Monday, January 31, 2005

Reacting to Bad News: Forget and Smile?

Christina Georgina Rossetti, one of the most important women poets writing in nineteenth-century England wrote:“Better by far you should forget and smile/Than that you should remember and be sad” But is being sad always something to avoid? Read this excerpt from a blogger’s current life experience with cancer.


Somehow we got this idea, and Christians are the absolute worst about this, that being sad or angry is a bad thing.

Whenever I post something to the effect that "Cancer is bumming me out today," I get a bunch of emails and comments to the effect of "Buck, up, little camper - God will provide! God loves you! Be happy! I'll pray that you stop being sad!"

Well, sad is an appropriate response to cancer sometimes. My doctors are all saying I have a great, healthy, positive attitude about my disease, but they are also aware that I have a potentially fatal illness that has spread far and rapidly and that sometimes I'll be less-than-joyous about that.

Sad is ok. Feeling the way you feel is ok, until it becomes destructive. I'd worry about me if I went around all day with a goofy grin and never looked at the negative consequences of cancer.

I say all that to say this: I'm sad right now.

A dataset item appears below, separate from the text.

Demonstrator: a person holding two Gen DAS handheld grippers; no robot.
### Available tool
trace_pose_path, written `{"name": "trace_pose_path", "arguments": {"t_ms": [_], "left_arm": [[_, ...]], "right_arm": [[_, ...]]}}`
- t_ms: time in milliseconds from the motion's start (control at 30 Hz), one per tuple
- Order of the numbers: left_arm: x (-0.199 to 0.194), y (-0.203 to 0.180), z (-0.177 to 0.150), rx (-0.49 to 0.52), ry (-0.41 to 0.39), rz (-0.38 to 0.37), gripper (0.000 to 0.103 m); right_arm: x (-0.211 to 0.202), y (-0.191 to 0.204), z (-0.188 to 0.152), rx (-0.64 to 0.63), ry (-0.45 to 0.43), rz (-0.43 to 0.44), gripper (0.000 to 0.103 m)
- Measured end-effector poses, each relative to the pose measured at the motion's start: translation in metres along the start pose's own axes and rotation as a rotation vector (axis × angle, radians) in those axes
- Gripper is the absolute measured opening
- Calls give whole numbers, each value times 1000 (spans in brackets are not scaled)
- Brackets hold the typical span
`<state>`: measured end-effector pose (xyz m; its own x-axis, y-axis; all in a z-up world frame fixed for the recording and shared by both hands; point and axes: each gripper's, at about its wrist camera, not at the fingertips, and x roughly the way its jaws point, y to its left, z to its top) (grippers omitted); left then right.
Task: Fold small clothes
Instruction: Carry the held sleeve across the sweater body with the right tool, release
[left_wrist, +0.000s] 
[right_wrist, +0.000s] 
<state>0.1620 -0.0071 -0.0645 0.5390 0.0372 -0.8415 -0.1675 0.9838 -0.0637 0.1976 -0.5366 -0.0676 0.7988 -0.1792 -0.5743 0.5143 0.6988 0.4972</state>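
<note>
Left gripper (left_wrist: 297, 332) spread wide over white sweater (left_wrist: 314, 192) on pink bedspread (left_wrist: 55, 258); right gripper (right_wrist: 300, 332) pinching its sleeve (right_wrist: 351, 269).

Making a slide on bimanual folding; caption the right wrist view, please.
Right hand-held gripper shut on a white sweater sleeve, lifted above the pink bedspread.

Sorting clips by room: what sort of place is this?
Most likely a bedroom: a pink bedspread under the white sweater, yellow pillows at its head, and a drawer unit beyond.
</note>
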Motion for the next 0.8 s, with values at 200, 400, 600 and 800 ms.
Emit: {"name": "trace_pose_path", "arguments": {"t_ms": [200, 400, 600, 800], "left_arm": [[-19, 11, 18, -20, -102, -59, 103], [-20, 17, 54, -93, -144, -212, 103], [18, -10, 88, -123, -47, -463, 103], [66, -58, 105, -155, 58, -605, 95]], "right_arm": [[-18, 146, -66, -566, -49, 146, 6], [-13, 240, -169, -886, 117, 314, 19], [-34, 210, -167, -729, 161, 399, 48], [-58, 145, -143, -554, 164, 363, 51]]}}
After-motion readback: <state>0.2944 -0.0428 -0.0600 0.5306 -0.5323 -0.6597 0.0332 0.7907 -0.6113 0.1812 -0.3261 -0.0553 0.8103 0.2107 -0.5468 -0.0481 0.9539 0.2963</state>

I agree that a cancer patient, such as the blogger above, being sad is an emotion that can represent the patient’s realistic reappraisal of their life. Their goals, which they have set in the past, now must be reconsidered in view of the diagnosis and prognosis. The role of the physicians in treating their cancer patients who demonstrate sadness is to understand what the patient has concluded on reappraisal of their life and, if unrealistic from the known clinical facts, educate the patient about this. However, if realistic, allow the patient an opportunity to ventilate about the consequences of the diagnosis and express his or her feelings. Perhaps in this way the patient, with emotional support by the physician, can set and accept more limited goals, which will provide more comfort for the patient in their remaining life. In my view, prescribing “Forgetting and smiling” is an unreasonable and unwise approach to therapy. ..Maurice.